Give an exact copy of the lines from the beginning of the listing below to the "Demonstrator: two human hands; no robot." line, inclusive.

========================================================================

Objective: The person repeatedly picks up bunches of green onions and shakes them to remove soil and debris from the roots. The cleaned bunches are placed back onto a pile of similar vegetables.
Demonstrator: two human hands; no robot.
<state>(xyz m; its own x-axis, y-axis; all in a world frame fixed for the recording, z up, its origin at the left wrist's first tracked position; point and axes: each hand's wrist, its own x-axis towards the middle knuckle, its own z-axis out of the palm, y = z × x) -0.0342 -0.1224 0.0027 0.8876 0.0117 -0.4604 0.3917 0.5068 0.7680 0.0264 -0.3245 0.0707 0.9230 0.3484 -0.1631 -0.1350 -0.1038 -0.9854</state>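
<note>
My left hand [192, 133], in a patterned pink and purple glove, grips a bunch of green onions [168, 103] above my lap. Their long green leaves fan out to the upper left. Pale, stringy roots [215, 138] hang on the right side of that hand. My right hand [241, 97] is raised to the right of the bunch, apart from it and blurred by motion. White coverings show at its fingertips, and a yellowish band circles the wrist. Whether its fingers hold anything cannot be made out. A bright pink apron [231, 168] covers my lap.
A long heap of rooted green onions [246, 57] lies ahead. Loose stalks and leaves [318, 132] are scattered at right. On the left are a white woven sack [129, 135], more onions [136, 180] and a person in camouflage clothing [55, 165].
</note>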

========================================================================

## ANSWER BOX
Objective: The person repeatedly picks up bunches of green onions and shakes them to remove soil and debris from the roots. The cleaned bunches are placed back onto a pile of similar vegetables.
Demonstrator: two human hands; no robot.

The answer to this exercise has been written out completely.